→ About this exercise
From the line with "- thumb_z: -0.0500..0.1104" through the line with "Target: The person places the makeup", inclusive, return each line of the data below exactly and leave the rest out.

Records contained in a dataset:

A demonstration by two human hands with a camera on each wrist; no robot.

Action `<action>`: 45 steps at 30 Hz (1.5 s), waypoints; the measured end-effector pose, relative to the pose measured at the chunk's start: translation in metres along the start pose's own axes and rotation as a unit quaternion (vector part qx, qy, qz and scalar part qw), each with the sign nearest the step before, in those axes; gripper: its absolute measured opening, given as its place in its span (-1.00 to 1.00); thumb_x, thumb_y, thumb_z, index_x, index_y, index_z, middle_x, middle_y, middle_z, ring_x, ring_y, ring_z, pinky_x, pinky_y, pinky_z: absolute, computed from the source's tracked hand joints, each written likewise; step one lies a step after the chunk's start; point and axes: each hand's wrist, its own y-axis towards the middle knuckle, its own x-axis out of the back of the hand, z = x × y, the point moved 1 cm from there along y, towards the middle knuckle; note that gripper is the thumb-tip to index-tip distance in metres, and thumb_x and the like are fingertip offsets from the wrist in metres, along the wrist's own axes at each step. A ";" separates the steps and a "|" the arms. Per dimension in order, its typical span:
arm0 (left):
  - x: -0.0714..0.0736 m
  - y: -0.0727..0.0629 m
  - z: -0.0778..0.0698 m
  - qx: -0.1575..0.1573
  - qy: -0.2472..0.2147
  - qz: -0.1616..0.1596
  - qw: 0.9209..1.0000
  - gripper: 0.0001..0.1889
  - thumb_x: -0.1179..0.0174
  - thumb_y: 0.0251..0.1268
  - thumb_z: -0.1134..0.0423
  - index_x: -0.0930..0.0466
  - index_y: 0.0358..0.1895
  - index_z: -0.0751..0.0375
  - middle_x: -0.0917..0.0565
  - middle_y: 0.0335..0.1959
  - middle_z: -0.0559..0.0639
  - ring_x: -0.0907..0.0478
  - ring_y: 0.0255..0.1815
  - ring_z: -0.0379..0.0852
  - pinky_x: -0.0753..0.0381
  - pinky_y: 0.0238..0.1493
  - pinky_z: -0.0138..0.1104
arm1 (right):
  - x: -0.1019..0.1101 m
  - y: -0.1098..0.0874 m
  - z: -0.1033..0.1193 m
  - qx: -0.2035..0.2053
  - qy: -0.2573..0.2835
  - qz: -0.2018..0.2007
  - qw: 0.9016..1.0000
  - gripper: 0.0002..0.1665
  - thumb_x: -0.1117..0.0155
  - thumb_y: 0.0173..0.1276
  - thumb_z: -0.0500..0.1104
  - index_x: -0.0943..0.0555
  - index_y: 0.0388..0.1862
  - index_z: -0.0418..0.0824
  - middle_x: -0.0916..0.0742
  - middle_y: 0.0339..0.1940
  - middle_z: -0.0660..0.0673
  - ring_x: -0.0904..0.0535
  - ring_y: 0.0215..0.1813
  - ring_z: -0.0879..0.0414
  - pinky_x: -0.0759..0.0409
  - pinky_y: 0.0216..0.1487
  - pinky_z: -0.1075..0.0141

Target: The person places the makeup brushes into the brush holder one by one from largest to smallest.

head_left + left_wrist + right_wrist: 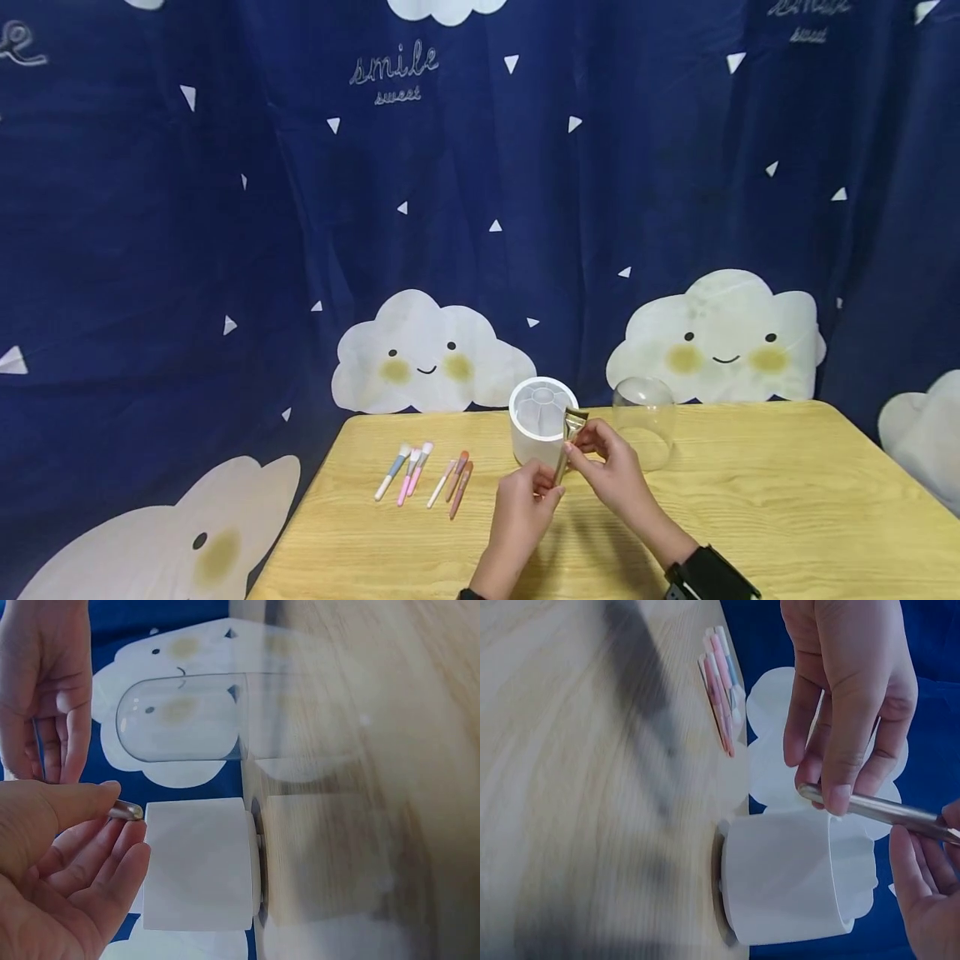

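In the head view both hands hold a gold makeup brush (573, 425) with a wide flat head, tilted with its bristles up. My left hand (521, 507) pinches the lower end of the handle between thumb and fingers. Higher up, near the metal collar, my right hand (613, 471) grips it. Just behind them stands a white round brush holder (527, 446), its top divided into compartments. The right wrist view shows the brush's metal handle (885, 810) spanning both hands above the holder; in the left wrist view only the handle's rounded end (129, 811) shows.
Several makeup brushes with pink, white and blue handles (416, 475) lie at the left of the wooden table (765, 492). A clear dome cover (651, 421) stands right of the holder, behind the right hand. A blue cloud-patterned curtain (465, 267) hangs behind the table.
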 end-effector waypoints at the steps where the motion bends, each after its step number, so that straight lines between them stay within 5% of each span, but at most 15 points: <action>1: 0.000 0.000 0.001 -0.002 0.010 0.002 1.000 -0.82 -0.49 0.10 0.43 -0.65 -0.33 0.21 -0.72 -0.47 -0.11 -0.60 -0.45 -0.40 -0.58 -0.41 -0.54 | 0.001 0.001 0.000 0.002 0.000 0.005 1.000 -0.82 -0.40 0.33 -0.37 -0.55 -0.20 -0.35 -0.72 -0.30 -0.22 -0.67 -0.27 0.17 -0.75 -0.32 0.24; 4: 0.001 0.002 0.002 -0.017 0.069 0.006 0.997 -0.81 -0.51 0.11 0.35 -0.68 -0.25 0.19 -0.74 -0.36 -0.05 -0.66 -0.35 -0.26 -0.63 -0.32 -0.45 | 0.007 0.006 -0.001 0.009 -0.013 0.013 1.000 -0.82 -0.40 0.33 -0.37 -0.55 -0.18 -0.35 -0.71 -0.30 -0.20 -0.67 -0.27 0.19 -0.75 -0.29 0.28; 9: 0.003 0.011 0.013 -0.052 0.182 -0.011 0.982 -0.62 -0.51 0.13 0.26 -0.66 0.00 0.25 -0.65 -0.01 0.16 -0.64 0.01 0.06 -0.72 -0.15 -0.19 | 0.024 0.017 0.002 0.031 -0.031 -0.002 0.999 -0.80 -0.40 0.31 -0.40 -0.55 -0.17 -0.37 -0.70 -0.32 -0.21 -0.66 -0.28 0.24 -0.73 -0.29 0.35; 15: 0.000 0.032 0.035 -0.062 0.222 -0.036 0.972 -0.54 -0.48 0.19 0.25 -0.61 0.16 0.26 -0.43 0.28 0.47 -0.45 0.28 0.35 -0.73 -0.08 0.00 | 0.038 0.029 0.004 0.045 -0.021 -0.015 0.999 -0.82 -0.38 0.34 -0.39 -0.54 -0.17 -0.41 -0.70 -0.30 -0.27 -0.68 -0.29 0.24 -0.75 -0.27 0.30; 21: -0.003 0.048 0.053 -0.067 0.177 -0.043 0.981 -0.66 -0.46 0.20 0.20 -0.58 -0.06 0.27 -0.37 0.31 0.61 -0.40 0.31 0.54 -0.62 0.10 0.14 | 0.040 0.034 0.003 0.047 -0.024 -0.017 0.998 -0.82 -0.38 0.35 -0.37 -0.55 -0.17 -0.38 -0.71 -0.29 -0.26 -0.68 -0.29 0.20 -0.75 -0.28 0.27; 26: -0.002 0.056 0.057 -0.041 0.121 -0.031 0.991 -0.60 -0.51 0.09 0.11 -0.46 -0.27 0.23 -0.35 0.37 0.58 -0.39 0.33 0.52 -0.55 0.20 0.14 | 0.041 0.041 0.001 0.053 -0.021 -0.015 0.998 -0.83 -0.37 0.37 -0.36 -0.55 -0.16 -0.39 -0.71 -0.29 -0.26 -0.67 -0.29 0.23 -0.75 -0.28 0.28; 34: -0.002 0.051 0.055 0.004 0.061 -0.017 0.998 -0.47 -0.64 -0.11 0.04 -0.41 -0.35 0.17 -0.33 0.46 0.43 -0.38 0.41 0.35 -0.51 0.28 0.06 | 0.046 0.050 0.001 0.063 -0.025 -0.006 0.998 -0.82 -0.36 0.38 -0.35 -0.54 -0.14 -0.39 -0.71 -0.26 -0.26 -0.67 -0.26 0.23 -0.75 -0.25 0.30; 45: -0.006 0.046 0.055 0.016 0.027 -0.044 0.999 -0.41 -0.71 -0.28 0.06 -0.37 -0.41 0.11 -0.50 0.38 0.20 -0.51 0.32 0.21 -0.58 0.21 0.01 | 0.034 0.082 0.016 0.079 -0.070 0.005 0.994 -0.81 -0.30 0.41 -0.38 -0.53 -0.07 -0.41 -0.70 -0.26 -0.31 -0.70 -0.22 0.03 -0.74 -0.24 0.33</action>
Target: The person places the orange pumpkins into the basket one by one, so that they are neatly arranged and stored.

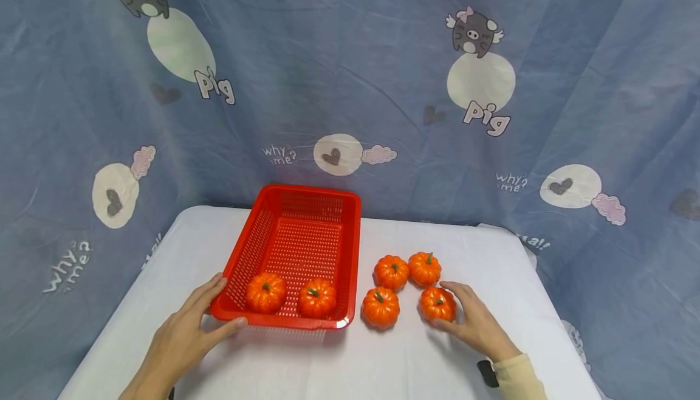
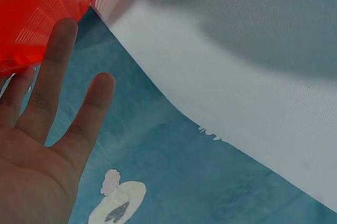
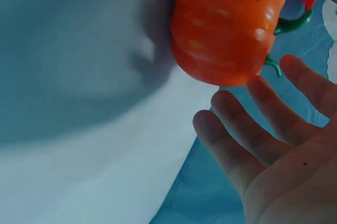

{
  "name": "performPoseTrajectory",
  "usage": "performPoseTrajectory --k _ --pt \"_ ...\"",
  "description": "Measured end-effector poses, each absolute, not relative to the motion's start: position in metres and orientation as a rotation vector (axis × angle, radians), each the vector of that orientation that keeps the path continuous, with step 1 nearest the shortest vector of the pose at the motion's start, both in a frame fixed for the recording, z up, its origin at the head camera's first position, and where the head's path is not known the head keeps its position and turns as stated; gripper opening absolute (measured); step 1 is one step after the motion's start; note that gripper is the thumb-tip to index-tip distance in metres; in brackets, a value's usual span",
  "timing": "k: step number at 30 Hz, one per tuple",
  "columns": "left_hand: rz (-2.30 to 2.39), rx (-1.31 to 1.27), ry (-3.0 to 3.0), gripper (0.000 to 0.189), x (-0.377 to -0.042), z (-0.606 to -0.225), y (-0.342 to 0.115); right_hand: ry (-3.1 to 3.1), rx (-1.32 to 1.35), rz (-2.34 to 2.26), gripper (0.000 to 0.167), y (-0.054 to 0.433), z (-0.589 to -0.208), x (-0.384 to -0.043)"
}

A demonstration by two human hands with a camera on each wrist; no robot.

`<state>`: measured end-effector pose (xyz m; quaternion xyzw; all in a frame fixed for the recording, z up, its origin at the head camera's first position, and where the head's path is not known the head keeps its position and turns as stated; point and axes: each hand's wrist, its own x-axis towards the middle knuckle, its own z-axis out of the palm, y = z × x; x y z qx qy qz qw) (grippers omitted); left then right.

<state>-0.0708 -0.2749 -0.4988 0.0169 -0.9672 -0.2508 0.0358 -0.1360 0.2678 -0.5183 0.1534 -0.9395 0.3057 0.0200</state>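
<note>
A red plastic basket (image 1: 306,321) stands on the table with two small orange pumpkins, a left one (image 1: 265,293) and a right one (image 1: 317,298), at its near end. My left hand (image 1: 188,327) is at its near left corner, fingers along the outer side and thumb by the front; in the left wrist view the fingers are extended beside the basket wall (image 2: 42,18). My right hand (image 1: 473,321) spreads around the near right pumpkin (image 1: 437,304), thumb in front, fingers behind. The right wrist view shows its fingers extended next to the pumpkin (image 3: 224,29); whether they touch is unclear.
Left of that pumpkin, several more lie on the white tablecloth (image 1: 394,363): a front one (image 1: 380,307), a middle one (image 1: 391,272) and a back one (image 1: 425,268). A blue curtain (image 1: 383,102) with pig prints hangs behind the table.
</note>
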Motion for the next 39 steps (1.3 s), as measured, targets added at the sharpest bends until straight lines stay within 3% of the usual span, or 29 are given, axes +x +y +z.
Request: performPoseTrajectory --k 18,39 --pt "-0.784 0.065 -2.980 0.111 -0.070 -0.497 -0.275 -2.944 0.444 0.904 0.063 0.266 -0.526 -0.140" --pt "-0.793 0.054 -2.968 0.111 -0.071 -0.499 -0.276 -2.883 0.479 0.884 0.063 0.272 -0.515 -0.139"
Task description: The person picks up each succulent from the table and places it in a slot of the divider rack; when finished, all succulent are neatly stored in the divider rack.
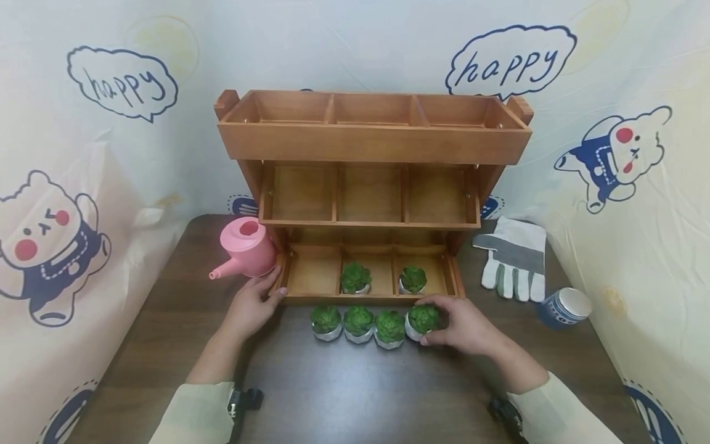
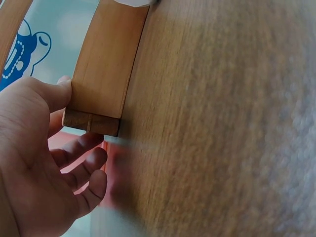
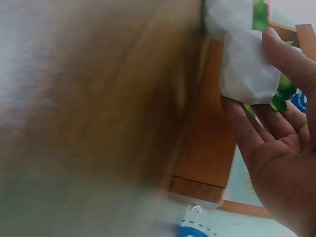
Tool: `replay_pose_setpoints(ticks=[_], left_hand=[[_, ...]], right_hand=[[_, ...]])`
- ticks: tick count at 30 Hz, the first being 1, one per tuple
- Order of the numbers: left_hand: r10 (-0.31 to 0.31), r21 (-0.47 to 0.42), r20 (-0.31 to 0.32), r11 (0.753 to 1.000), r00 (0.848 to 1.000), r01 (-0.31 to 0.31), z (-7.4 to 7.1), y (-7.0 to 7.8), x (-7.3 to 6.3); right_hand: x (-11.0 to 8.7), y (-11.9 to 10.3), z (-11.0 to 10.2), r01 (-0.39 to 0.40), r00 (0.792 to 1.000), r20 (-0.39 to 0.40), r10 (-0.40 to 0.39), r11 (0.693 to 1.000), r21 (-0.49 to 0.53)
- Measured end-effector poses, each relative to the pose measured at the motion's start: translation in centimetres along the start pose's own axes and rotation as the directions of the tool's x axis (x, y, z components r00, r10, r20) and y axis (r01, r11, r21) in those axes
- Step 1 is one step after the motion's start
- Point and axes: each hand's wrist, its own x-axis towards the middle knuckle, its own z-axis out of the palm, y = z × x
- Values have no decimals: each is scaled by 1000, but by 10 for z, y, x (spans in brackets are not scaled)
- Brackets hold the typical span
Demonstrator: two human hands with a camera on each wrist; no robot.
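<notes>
My right hand (image 1: 466, 325) pinches a small potted succulent (image 1: 423, 319) at the right end of a row in front of the wooden shelf. The right wrist view shows thumb and fingers around its white faceted pot (image 3: 249, 69). My left hand (image 1: 252, 308) grips the lower left front corner of the three-tier wooden shelf (image 1: 371, 145), its thumb on the front board (image 2: 106, 59). Beside the held plant stand three more succulents, among them one (image 1: 389, 328) touching or nearly touching it. Two others, a middle one (image 1: 355, 277) and a right one (image 1: 413, 280), sit in the bottom tier's compartments.
A pink watering can (image 1: 248, 246) stands left of the shelf, close to my left hand. To the right lie a grey and white work glove (image 1: 513, 259) and a blue-and-white cylindrical container (image 1: 564, 307). A printed cloth hangs behind the dark wooden table (image 1: 344, 394).
</notes>
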Motion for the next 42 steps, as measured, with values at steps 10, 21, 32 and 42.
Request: replay_pose_setpoints(ticks=[10,21,32,42], left_hand=[[6,11,6,1000,1000,-6,1,0,0],[-8,3,5,1000,1000,8,0,-1,1],[2,21,13,1000,1000,-2,-2,1,1],[-13,17,20,1000,1000,12,0,1,2]], right_hand=[[4,-16,-14,39,999,-25,-39,999,-16],[25,-34,-24,34,998,-45,-34,999,7],[44,-39,-15,69,997,-42,-67,996,53],[59,-49,-9,98,995,-6,-98,990,106]])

→ Solution to this task
  - thumb_z: -0.0500..0.1104
  - index_x: -0.0943..0.0555
  - index_y: 0.0388..0.1862
  - index_z: -0.0418..0.0824
  - middle_x: -0.0916..0.0742
  - middle_y: 0.0339..0.1940
  - middle_z: -0.0660..0.0673
  - ring_x: -0.0904..0.0535
  - ring_y: 0.0215..0.1813
  - ring_z: -0.0879..0.0414
  - pinky_x: -0.0759..0.0409
  - pinky_y: 0.0216..0.1487
  - pinky_z: -0.1075..0.0141

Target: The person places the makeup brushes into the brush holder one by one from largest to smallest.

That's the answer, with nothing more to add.